SUPPLIED DATA
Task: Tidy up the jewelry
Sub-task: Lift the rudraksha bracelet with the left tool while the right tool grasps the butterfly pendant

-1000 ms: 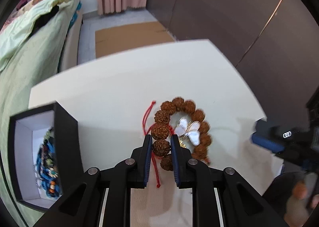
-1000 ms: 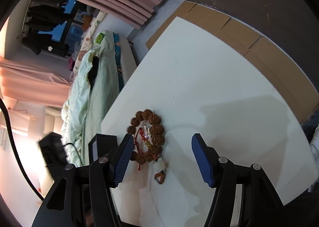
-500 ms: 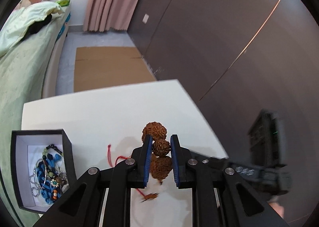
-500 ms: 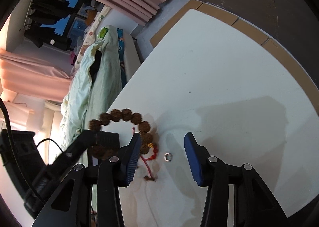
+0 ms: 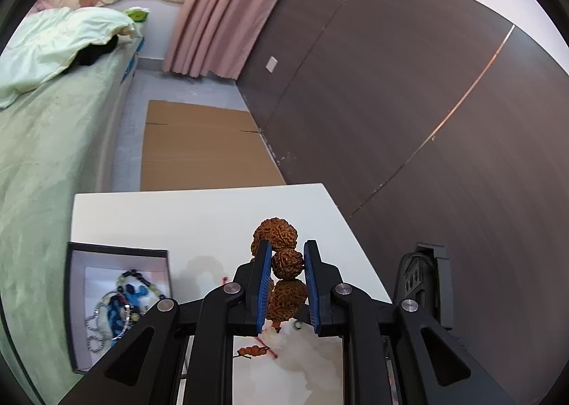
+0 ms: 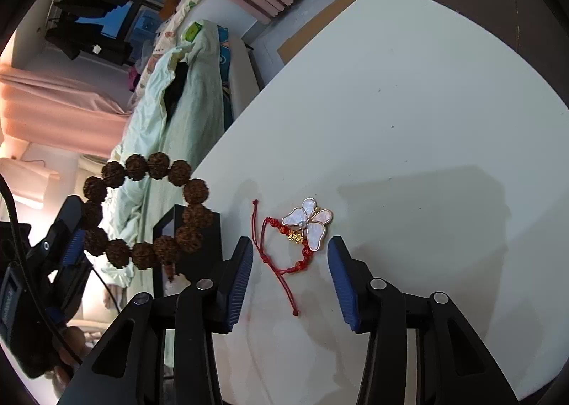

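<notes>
White table (image 5: 199, 216) fills the left wrist view beside a dark wall, with a bed at left; the left gripper (image 5: 287, 262) has its jaws nearly closed on a bead of the bracelet (image 5: 281, 241), lifted above the table, near the open box (image 5: 117, 255) of jewelry. From the right wrist, the right gripper (image 6: 290, 252) hovers with jaws half open, just closing, around the butterfly charm (image 6: 311, 223) and red cord (image 6: 274, 262) lying on the table, gripping nothing.

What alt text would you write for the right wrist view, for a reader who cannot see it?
The open right gripper straddles a red cord bracelet and white butterfly brooch on a white table. At left, the left gripper holds up a brown wrinkled-bead bracelet.
</notes>
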A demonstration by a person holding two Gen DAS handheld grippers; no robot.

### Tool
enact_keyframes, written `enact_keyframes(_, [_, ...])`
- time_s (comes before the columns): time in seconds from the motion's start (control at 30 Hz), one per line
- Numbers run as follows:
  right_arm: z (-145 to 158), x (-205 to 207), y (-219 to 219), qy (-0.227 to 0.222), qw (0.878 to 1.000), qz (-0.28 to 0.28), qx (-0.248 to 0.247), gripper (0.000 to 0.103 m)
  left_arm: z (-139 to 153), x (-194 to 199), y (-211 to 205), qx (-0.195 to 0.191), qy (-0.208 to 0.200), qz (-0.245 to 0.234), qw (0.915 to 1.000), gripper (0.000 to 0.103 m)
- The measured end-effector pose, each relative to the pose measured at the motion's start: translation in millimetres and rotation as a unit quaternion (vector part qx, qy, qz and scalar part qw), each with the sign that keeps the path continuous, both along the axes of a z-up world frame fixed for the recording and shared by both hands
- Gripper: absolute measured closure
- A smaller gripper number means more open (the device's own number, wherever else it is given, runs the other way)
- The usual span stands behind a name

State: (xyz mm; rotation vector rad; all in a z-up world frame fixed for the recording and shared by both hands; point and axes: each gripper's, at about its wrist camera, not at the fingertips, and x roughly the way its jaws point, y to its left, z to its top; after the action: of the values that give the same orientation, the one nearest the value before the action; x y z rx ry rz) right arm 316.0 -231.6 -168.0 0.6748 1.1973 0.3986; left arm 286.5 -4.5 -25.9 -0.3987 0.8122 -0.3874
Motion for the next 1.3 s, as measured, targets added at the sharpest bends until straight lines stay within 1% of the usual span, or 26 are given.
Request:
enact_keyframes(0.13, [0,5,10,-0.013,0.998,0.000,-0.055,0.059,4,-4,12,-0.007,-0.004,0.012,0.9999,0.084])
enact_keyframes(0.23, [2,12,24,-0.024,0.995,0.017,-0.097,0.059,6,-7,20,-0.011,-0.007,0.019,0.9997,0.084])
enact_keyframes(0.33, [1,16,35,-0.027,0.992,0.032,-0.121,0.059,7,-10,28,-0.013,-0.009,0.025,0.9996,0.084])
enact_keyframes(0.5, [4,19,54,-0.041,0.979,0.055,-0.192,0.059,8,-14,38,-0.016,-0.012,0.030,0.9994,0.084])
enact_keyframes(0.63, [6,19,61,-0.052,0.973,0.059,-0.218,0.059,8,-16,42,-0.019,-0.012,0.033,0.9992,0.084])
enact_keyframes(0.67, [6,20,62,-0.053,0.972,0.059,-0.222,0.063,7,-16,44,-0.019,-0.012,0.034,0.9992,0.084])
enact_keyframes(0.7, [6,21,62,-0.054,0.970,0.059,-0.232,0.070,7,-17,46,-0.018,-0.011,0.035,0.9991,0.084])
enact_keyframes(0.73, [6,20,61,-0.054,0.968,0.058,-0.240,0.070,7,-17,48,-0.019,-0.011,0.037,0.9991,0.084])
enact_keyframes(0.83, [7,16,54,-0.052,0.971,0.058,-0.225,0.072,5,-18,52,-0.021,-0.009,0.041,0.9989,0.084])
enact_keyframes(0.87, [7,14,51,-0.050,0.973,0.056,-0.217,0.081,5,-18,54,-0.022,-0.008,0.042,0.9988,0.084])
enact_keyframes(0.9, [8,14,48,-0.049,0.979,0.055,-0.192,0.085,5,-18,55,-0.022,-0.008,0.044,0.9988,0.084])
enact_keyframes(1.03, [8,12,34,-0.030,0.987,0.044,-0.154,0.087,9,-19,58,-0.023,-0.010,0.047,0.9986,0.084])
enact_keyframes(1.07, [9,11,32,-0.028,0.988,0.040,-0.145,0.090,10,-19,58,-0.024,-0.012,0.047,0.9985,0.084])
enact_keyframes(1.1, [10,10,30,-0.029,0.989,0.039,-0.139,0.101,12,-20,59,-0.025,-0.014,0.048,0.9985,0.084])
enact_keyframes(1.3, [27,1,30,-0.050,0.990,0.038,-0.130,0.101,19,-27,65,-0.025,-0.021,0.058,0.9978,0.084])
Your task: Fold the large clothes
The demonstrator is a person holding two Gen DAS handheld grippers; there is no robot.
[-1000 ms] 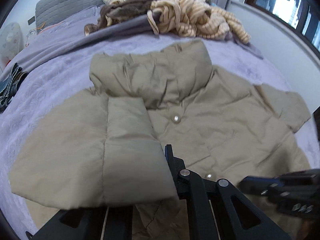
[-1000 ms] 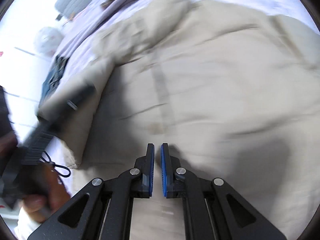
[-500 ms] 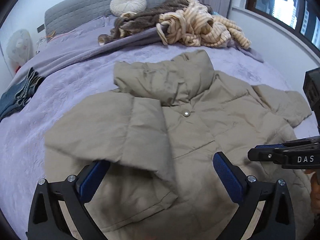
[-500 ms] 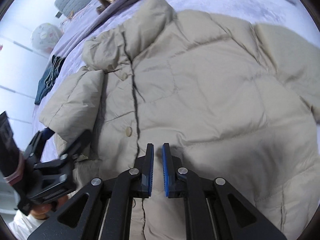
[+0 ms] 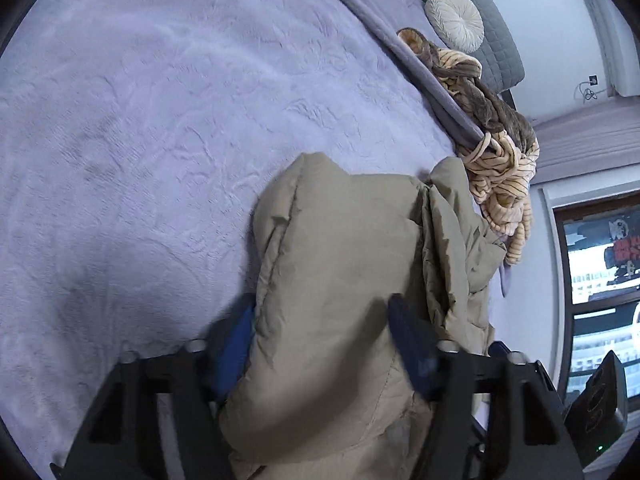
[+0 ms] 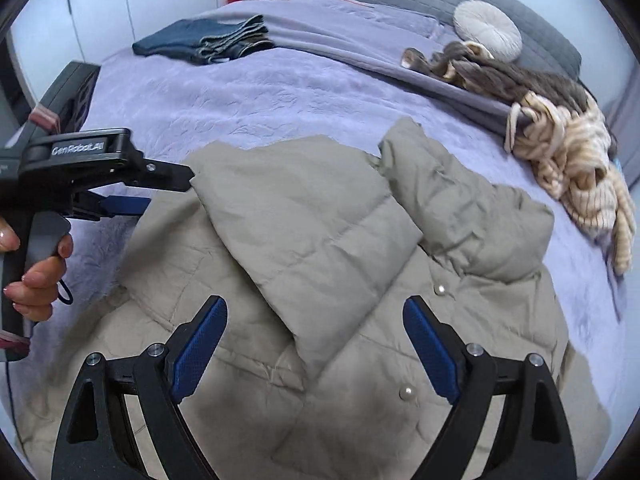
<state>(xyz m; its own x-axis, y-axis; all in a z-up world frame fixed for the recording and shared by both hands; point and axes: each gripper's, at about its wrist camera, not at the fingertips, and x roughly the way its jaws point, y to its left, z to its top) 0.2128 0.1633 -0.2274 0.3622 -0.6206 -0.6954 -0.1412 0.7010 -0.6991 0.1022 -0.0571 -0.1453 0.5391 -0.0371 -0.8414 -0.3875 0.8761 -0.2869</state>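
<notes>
A beige puffer jacket (image 6: 320, 208) with pearl buttons (image 6: 440, 290) lies front up on the lilac bedspread (image 6: 280, 92), its left sleeve folded across the front. My left gripper (image 5: 324, 344) is rolled on its side at the jacket's left edge. Its jaws are closing, and the puffy folded edge (image 5: 340, 260) fills the gap and touches both pads. The right wrist view shows that left gripper (image 6: 168, 190) held by a hand (image 6: 40, 280), one finger above the fabric and one below. My right gripper (image 6: 316, 344) hovers over the jacket's front, jaws opening wide with nothing between them.
Folded jeans (image 6: 208, 40) lie at the bed's far left. A heap of brown and cream striped clothes (image 6: 560, 152) sits behind the jacket's collar (image 6: 472, 216). A round cushion (image 6: 488, 32) leans on the grey headboard. A window (image 5: 600, 280) is on the right.
My left gripper let go, opened wide, swung to the jacket's left edge, rolled over and now closes on the fabric. My right gripper went from shut to wide open and turned.
</notes>
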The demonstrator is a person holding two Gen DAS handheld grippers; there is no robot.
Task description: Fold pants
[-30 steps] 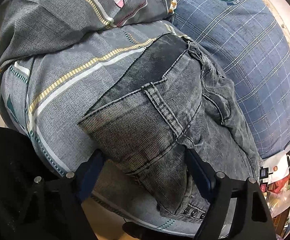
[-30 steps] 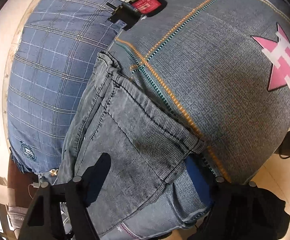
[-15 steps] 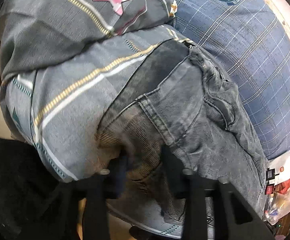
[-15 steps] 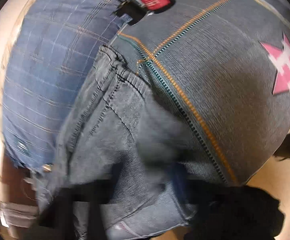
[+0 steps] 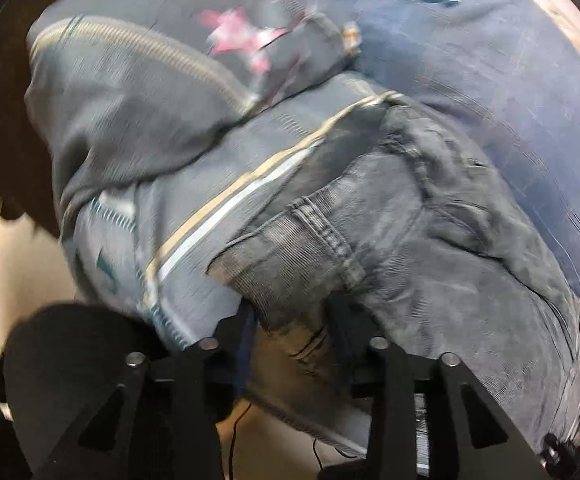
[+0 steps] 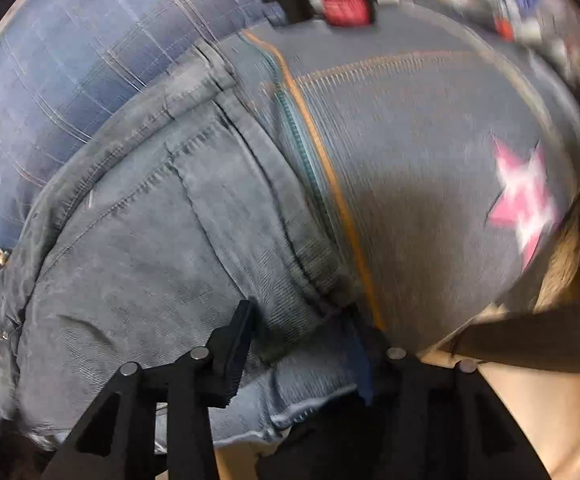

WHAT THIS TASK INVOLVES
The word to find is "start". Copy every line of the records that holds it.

SOLUTION
- time_s (comes before the columns): time in seconds from the motion's start (control at 30 Hz), one per line
- The measured end-effector pose, each relative to the pose measured at the motion's start: translation in millimetres and rotation as a unit quaternion (vector part qx, qy, qz and scalar part qw), each with the sign that keeps the path continuous, both along the axes of a z-up world frame fixed for the recording and shared by both hands

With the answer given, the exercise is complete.